Miss Weston said it was then Naylah got into her son's front yard and a neighbour called the council and a destruction order was issued.

She says while the other dog at the home got out onto the street, Naylah was only in the front yard.

Naylah has been in the care of a rescue group since, and the morning's hearing will determine whether the five-year-old dog lives or dies.

"She is extremely docile, she's extremely good with kids, she can actually be a little bit lazy at times and likes to lay around and have lots of cuddles, she loves to sleep in my bed," she said.

Miss Weston says Naylah has never attacked any person or animal and had no problem living with her son's cat.

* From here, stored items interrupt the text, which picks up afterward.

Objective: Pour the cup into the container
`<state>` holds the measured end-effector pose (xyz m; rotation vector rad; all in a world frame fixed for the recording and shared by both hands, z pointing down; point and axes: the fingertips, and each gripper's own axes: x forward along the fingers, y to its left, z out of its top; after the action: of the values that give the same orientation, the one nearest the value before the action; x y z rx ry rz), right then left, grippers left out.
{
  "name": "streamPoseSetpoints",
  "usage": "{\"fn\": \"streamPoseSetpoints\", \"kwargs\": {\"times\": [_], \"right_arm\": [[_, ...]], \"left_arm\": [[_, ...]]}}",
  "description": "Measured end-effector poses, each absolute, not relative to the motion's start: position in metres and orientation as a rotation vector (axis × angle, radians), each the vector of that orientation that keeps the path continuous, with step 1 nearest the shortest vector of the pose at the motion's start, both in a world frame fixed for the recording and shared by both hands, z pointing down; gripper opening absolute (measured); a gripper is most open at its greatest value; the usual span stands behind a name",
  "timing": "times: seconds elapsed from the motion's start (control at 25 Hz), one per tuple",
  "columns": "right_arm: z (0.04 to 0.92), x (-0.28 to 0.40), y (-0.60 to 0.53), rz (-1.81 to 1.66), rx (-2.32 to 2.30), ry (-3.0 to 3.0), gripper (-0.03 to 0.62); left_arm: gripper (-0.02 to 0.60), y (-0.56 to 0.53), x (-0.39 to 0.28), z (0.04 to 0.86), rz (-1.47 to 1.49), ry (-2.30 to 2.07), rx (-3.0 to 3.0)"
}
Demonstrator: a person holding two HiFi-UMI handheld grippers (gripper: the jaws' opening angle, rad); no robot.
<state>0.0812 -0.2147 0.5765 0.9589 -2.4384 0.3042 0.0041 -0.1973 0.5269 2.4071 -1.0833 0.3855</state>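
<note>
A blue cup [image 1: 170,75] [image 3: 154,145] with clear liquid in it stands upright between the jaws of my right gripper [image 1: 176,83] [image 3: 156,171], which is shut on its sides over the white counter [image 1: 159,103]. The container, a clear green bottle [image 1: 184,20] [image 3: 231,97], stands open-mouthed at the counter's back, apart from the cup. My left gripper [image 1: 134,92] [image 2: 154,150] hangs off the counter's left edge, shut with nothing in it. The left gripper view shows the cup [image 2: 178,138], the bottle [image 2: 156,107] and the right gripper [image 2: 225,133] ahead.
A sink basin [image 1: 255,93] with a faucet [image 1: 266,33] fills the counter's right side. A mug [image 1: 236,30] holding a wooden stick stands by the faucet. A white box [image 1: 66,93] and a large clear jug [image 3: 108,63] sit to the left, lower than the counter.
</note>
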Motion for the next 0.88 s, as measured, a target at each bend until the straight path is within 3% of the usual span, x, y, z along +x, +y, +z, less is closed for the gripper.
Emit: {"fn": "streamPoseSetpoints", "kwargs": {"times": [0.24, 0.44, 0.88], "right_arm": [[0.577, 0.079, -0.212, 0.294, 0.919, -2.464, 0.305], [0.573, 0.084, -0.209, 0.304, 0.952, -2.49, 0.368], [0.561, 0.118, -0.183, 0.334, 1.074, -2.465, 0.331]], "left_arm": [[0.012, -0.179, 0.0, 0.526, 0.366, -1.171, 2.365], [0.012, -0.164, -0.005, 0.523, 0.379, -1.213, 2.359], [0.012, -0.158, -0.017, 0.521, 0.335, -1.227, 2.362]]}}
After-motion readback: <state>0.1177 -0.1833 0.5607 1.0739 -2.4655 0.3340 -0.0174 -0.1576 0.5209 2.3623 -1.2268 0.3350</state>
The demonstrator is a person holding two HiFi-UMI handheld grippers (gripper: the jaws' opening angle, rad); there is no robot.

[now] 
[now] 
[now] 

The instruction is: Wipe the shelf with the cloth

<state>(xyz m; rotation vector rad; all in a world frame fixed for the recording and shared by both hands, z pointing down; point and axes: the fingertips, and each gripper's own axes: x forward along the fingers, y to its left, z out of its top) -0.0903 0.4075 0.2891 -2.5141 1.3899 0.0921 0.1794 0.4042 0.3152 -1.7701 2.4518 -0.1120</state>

Through tears, the mum says Naylah once saved her life.

"She saved my life because I was asleep one night and I didn't realise the dryer wasn't switching off," she said.

Miss Weston said Naylah jumped on the bed and made three attempts to get her attention.

"If she hadn't have woken me up, my whole house would have gone up in flames," she said.

"The dryer was totally burnt out."

Miss Weston said she originally flew Naylah in from Brisbane as a pup for her son's 18th birthday, and her nine-year-old daughter was heartbroken to think of learning her fate.

"She's a beautiful dog," she said.

"We're just desperately missing her and want her home - we want our baby.

"Our dog is like family. It's not just saying goodbye to an animal, it's saying goodbye to a family member."

Miss Weston said waiting for her dog's fate was one of the hardest things she had ever had to do.

"I'm devastated and I don't actually know... if we don't make it, I don't know what we're going to do."